Доктор Кравен практиковал в районе с поэтическим названием «Белые сосны». По словам Эбернати это был сосновый заповедник, где власти разрешили точечную застройку, и доктор Кравен построил здесь свою клинику. Это было белое двухэтажное здание, и, когда мы вышли из экипажа у ворот, мне почему-то сделалось холодно, несмотря на жаркий день.
Внутри это была самая обычная больница. За столом в приемной сидела девушка в белом халате и такой же белой шапочке, за ее спиной стоял аккуратный шкаф с медицинскими картами. Увидев нас, она доброжелательно улыбнулась и сказала:
– Здравствуйте, господин Эбернати! Как ваша челюсть?
Эбернати дотронулся до лица и с гордостью сообщил:
– Даже не ноет! Доктор Кравен творит чудеса.
Спустя несколько минут ожидания на диванчике меня пригласили в кабинет доктора. Я со вздохом встала и, посмотрев на Эбернати, сказала, не скрывая волнения:
– Надеюсь, это будет не очень больно.
– Не волнуйтесь, моя дорогая! Доктор Кравен просто волшебник.
Что ж, хочется верить…
Кравену было около пятидесяти. Рыжеватые волосы, уже начинающие выпадать, были зачесаны назад, в аккуратно подстриженной бородке были седые мазки, бледно-голубые глаза смотрели так, что я сразу же ощутила себя не просто обнаженной, а препарированной.
Эрик Ланге был блондином. Тощим, крючконосым, с торчащими ушами. Вроде бы ни малейшего сходства между ними не было, но я все равно чувствовала, что здесь что-то не так. Я не могла сказать, что именно, но колокольчик тревоги в моей голове так и заливался нервным звоном.
– Надеюсь, Гектор не слишком вас напугал? – с улыбкой спросил Кравен после обмена любезностями и моего краткого рассказа о том, что именно мне понадобилось у врача. – Он склонен преувеличивать свои страдания и мое мастерство.
– Я не из пугливых, доктор Кравен, – призналась я. – Тем более, зачем бояться врача?
– Разумный подход, – одобрительно произнес Кравен. – Что ж, давайте посмотрим на вашу родинку.

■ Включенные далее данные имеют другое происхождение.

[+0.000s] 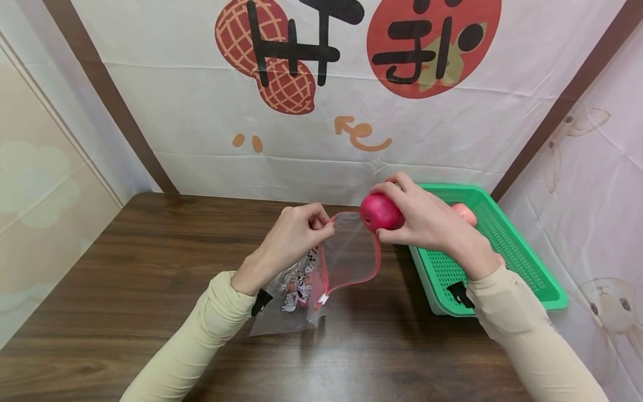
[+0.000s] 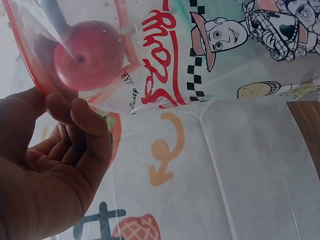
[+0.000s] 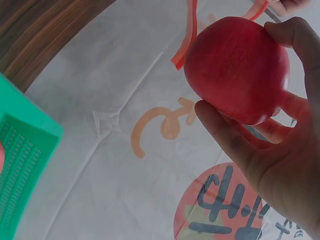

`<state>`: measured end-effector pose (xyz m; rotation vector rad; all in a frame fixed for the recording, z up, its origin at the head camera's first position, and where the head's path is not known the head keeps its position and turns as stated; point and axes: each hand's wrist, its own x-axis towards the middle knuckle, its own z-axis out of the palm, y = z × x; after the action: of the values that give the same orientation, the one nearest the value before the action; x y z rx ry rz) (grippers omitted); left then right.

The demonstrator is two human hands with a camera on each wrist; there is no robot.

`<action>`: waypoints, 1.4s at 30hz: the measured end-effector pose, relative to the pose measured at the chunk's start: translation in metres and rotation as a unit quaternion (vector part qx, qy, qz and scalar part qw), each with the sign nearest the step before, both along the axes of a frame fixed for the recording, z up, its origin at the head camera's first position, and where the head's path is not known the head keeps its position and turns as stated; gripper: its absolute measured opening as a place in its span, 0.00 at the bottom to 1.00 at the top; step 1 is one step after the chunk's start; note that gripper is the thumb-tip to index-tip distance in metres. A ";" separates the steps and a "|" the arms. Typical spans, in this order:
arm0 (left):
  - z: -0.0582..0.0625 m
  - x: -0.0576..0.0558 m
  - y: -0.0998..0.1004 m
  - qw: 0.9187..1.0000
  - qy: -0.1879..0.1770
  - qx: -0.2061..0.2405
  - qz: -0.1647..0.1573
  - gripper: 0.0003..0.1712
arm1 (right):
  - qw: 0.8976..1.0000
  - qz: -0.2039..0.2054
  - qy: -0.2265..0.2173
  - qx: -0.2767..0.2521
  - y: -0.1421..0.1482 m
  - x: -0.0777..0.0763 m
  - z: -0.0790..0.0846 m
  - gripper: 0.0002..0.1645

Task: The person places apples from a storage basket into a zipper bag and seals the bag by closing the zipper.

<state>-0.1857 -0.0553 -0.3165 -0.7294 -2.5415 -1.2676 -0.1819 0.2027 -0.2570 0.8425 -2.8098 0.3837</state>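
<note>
A red apple (image 1: pixel 380 213) is gripped in my right hand (image 1: pixel 422 215), fingers over its top and thumb below. In the right wrist view the apple (image 3: pixel 237 70) fills the space between thumb and fingers. My left hand (image 1: pixel 296 231) pinches the red-edged rim of a clear zip bag (image 1: pixel 351 262) printed with cartoon figures. The bag's mouth gapes towards the apple, which is right at its far edge. A white slider (image 1: pixel 324 299) sits at the near end of the red zip. Through the clear plastic, the left wrist view shows the apple (image 2: pixel 90 55) behind the bag.
To the right, a green basket (image 1: pixel 547 290) stands on the brown wooden table (image 1: pixel 150 290). Inside it lies a pinkish fruit (image 1: pixel 464 214), with another partly hidden by my right wrist. A printed white cloth (image 1: pixel 301 173) hangs behind the table's back edge.
</note>
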 end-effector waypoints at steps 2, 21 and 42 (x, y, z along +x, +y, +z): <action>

– Беда в том, что ее постоянно цепляет корсет, – сказала я, раздеваясь за ширмой. – И я боюсь, что она может разрастись. Или переродиться в опухоль. Лучше уж удалить, тем более, в умелых руках…
Только сейчас мне стало по-настоящему страшно. Родинка действительно мне мешала со здешней одеждой, но вот так вырезать ее… Кажется, я сваляла дурака.
Кравен осмотрел родинку, отошел к своему письменному столу и велел мне одеваться. Я вздохнула с облегчением: значит, резать меня будут не сейчас.
– Элементарный случай, – услышала я его голос из-за ширмы. – Сегодня и завтра у меня уже все занято, так что давайте запишем вас на послезавтра, на десять утра.
– Договорились, – чуть ли не с радостью ответила я. – Спасибо, доктор Кравен!
– Рекомендую вам избегать открытого солнца, – посоветовал доктор, заполняя мою карточку. – И воздержитесь от спиртного до операции и еще три дня после. Как там у классика говорится, не пей вина, Гертруда…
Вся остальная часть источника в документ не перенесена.